6-7 Eylül olayları iktidardaki Demokrat Partisi, Milli Emniyet Hizmetleri (MAH), öğrenci/gençlik dernekleri, sendikalar ve Kıbrıs Türktür Cemiyetinin (KTC) işbirliğiyle organize edilmiştir. Görünürde öğrenci dernekleri tarafından resmi olarak Ağustos 1954te kurulan KTCnin amacı Kıbrıs konusunda Türkiyenin pozisyonunu desteklemek ve kamuoyu yaratmaktır.

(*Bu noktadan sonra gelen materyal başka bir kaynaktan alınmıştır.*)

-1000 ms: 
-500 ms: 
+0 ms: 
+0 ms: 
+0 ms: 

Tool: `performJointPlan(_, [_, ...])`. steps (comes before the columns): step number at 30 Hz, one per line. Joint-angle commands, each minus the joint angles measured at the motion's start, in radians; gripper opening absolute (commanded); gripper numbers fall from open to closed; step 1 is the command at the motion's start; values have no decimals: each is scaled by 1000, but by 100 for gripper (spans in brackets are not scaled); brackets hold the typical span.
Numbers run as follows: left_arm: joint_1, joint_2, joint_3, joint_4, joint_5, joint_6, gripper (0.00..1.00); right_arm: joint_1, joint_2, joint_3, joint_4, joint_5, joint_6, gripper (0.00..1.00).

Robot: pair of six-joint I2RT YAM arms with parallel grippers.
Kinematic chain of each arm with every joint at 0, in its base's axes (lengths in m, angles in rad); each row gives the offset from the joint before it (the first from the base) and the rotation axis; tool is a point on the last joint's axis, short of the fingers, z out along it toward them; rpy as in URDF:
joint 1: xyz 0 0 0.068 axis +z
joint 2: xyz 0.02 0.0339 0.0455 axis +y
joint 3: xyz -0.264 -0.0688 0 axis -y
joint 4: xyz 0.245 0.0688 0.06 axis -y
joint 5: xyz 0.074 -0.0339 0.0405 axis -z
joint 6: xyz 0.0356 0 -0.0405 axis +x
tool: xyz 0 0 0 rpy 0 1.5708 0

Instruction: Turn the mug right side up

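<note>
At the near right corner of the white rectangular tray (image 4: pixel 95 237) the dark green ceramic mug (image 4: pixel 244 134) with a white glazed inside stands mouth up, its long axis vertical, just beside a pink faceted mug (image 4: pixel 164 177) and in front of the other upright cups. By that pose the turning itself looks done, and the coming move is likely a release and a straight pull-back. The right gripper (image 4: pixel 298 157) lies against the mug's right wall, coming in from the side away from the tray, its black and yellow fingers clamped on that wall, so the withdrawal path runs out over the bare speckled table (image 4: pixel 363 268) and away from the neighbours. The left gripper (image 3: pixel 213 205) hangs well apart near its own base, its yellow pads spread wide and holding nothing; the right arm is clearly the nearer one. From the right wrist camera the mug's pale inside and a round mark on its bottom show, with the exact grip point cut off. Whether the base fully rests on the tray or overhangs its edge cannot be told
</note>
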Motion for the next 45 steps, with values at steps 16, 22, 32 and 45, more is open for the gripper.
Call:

Fakat aslında Londradaki Türk büyükelçiliğinin telkiniyle hükümet tarafından kurulmuş olan bu derneğin yönetiminde şu adlar görülür: Hikmet Bil (Hürriyet gazetesi yazıişleri müdürü ve avukat), Hüsamettin Canöztürk Milli Talebe Federasyonu Başkanı), Orhan Birgit (gazeteci), Ziya Somer (öğrenci) ve gazeteci olduğunu öne süren Kamil Önal. Dernek, kuruluşundan itibaren hükümetle yakın işbirliği içinde olmuştur. Örneğin Hikmet Bil, Menderes ve Dışişleri Bakanı Fuat Köprülüye 1952 Atina gezisinde -Menderesin özel isteğiyle- refakat eder. Her ne kadar Bil derneğin halktan bağış toplayarak Kıbrıs davası için hükümete teslim ettiğini öne sürse de, aslında tersine devletin desteği söz konusudur; KTCye kuruluş yılında 350.bin TL, daha sonra da her sene 200.bin TL ödenir. Sadece gazeteci değil, aynı zamanda MAH üyesi olan bir diğer idare heyeti üyesi Kamil Önal ise KTCden önce, Ermeni ve Kürtlerin aktivitelerini gözlemlemek üzere Suriyede görev almıştır. KTC aynı zamanda öğrenci ve gençlik dernekleriyle de yakın ilişki içindedir. Örneğin Türkiye Milli Talebe Federasyonu Başkanı Hüsamettin Canöztürk KTCnin idare heyetindedir ve dernekte öğrenci sayısı bir hayli yüksektir.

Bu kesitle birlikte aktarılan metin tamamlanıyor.